Word for word, transcribe the lines below and drop the pictures.

BEGIN

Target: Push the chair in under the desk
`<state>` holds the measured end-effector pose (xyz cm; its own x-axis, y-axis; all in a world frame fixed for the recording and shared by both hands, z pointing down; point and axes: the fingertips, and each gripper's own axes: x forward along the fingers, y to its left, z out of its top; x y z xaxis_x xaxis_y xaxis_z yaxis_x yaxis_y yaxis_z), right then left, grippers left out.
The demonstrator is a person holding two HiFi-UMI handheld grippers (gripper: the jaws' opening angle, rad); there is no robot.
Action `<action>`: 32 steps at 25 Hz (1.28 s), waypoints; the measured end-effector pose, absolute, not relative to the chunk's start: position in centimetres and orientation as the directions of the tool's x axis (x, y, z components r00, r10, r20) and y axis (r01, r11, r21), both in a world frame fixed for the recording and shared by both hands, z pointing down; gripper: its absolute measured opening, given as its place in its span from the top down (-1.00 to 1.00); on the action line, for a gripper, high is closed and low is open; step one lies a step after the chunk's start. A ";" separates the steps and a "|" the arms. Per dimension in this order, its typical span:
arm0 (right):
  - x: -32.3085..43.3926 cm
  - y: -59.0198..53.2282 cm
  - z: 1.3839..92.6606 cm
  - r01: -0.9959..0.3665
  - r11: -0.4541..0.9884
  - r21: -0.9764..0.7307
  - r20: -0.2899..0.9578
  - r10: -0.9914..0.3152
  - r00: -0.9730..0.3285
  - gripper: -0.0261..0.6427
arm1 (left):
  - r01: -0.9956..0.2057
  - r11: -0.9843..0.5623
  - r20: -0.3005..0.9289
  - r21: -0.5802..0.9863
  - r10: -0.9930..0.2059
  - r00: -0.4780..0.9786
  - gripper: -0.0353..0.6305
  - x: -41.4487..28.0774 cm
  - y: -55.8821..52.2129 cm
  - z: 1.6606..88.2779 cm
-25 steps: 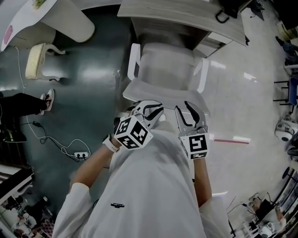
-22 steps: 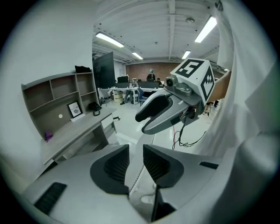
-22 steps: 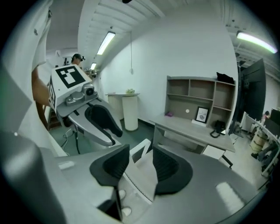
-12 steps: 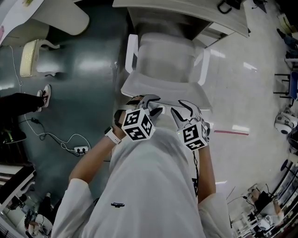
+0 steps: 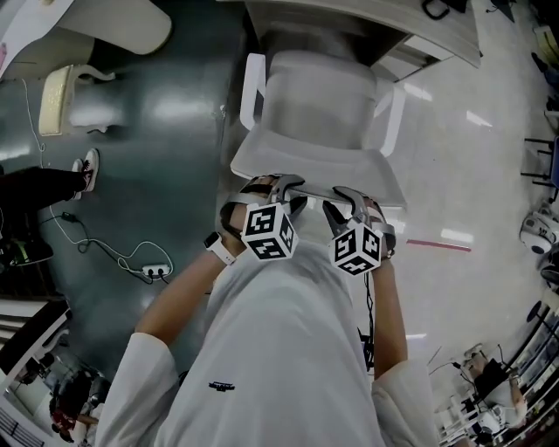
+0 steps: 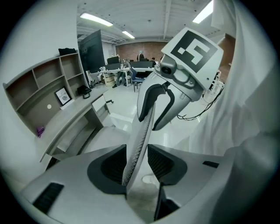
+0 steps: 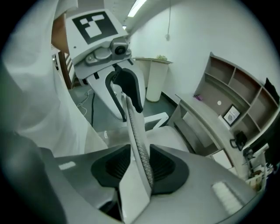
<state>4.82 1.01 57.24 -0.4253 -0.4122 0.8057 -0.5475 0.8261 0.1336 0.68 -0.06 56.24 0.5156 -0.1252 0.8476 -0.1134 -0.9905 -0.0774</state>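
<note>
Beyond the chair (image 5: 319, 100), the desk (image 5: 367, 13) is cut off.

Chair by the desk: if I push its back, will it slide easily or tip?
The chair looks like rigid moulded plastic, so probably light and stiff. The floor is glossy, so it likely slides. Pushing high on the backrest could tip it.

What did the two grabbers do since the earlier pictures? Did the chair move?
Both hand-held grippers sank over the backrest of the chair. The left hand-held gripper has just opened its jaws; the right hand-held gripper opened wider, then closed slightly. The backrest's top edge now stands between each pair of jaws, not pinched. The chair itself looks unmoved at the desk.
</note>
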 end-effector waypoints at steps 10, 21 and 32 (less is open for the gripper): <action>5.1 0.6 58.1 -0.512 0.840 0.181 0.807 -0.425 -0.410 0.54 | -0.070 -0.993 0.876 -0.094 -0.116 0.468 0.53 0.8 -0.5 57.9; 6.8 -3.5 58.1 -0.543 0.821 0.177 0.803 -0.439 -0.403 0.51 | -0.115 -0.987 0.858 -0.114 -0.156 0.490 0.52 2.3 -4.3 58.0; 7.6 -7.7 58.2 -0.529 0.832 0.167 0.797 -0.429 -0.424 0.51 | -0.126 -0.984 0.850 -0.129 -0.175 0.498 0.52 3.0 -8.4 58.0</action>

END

* _Solution_:
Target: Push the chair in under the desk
`<state>` holds the measured end-effector pose (xyz cm; its own x-axis, y-axis; all in a world frame fixed for the recording and shared by both hands, z pointing down; point and axes: the fingertips, and each gripper's own axes: x forward along the fingers, y to its left, z out of its top; x y z xaxis_x xaxis_y xaxis_z yaxis_x yaxis_y yaxis_z), right then left, grippers left out.
The demonstrator is a person holding two HiFi-UMI handheld grippers (gripper: the jaws' opening angle, rad); there is no robot.
Action `<action>`: 32 steps at 25 Hz (1.28 s), waypoints; the measured end-effector pose, absolute, not relative to the chunk's start: position in centimetres and orientation as the directions of the tool's x axis (x, y, z components r00, r10, r20) and y axis (r01, r11, r21), both in a world frame fixed for the recording and shared by both hands, z pointing down; gripper: its absolute measured opening, given as its place in its span from the top down (-1.00 to 1.00); on the action line, for a gripper, high is closed and low is open; step one lies a step after the chunk's start. A ";" separates the steps and a "|" the arms. Per dimension in this order, its typical span:
arm0 (right):
  - x: -32.3085..43.3926 cm
  - y: -59.0198..53.2282 cm
  - z: 1.3839..92.6606 cm
  - r01: -0.9959..0.3665
  - r11: -0.4541..0.9884
  - r21: -0.9764..0.7307
  - r20: -0.2899..0.9578
  - r10: -0.9914..0.3152
  - r00: -0.9730..0.3285
  - gripper: -0.0261..0.6427
arm1 (left):
  - r01: -0.9956..0.2057
  - r11: -0.9843..0.5623
  - r20: -0.3005..0.9289
  - r21: -0.5802..0.9863
  - r10: -0.9930..0.2059
  - r00: -0.4780..0.9786
  - gripper: -0.0353..0.6305
  - x: -41.4487..28.0774 cm
  - y: -55.8821..52.2129 cm
  - z: 1.6606..88.2779 cm
-25 steps: 
-22 steps: 
-22 steps: 
-12 steps: 
+0 steps: 
+0 steps: 
+0 steps: 
<state>4.82 1.01 57.24 -0.4253 -0.4122 0.8057 -0.5475 0.8261 0.1336 0.68 -0.06 56.24 0.5156 -0.1252 0.8476 -0.1134 -0.9905 -0.0774</state>
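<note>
Beyond the chair (image 5: 319, 100), the desk (image 5: 367, 13) is cut off.

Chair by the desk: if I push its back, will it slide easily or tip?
The chair looks like rigid moulded plastic, so probably light and stiff. The floor is glossy, so it likely slides. Pushing high on the backrest could tip it.

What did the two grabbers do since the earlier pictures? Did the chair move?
Both hand-held grippers sank over the backrest of the chair. The left hand-held gripper has just opened its jaws; the right hand-held gripper opened wider, then closed slightly. The backrest's top edge now stands between each pair of jaws, not pinched. The chair itself looks unmoved at the desk.
</note>
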 end-effector waypoints at steps 10, 21 and 32 (less is open for the gripper): <action>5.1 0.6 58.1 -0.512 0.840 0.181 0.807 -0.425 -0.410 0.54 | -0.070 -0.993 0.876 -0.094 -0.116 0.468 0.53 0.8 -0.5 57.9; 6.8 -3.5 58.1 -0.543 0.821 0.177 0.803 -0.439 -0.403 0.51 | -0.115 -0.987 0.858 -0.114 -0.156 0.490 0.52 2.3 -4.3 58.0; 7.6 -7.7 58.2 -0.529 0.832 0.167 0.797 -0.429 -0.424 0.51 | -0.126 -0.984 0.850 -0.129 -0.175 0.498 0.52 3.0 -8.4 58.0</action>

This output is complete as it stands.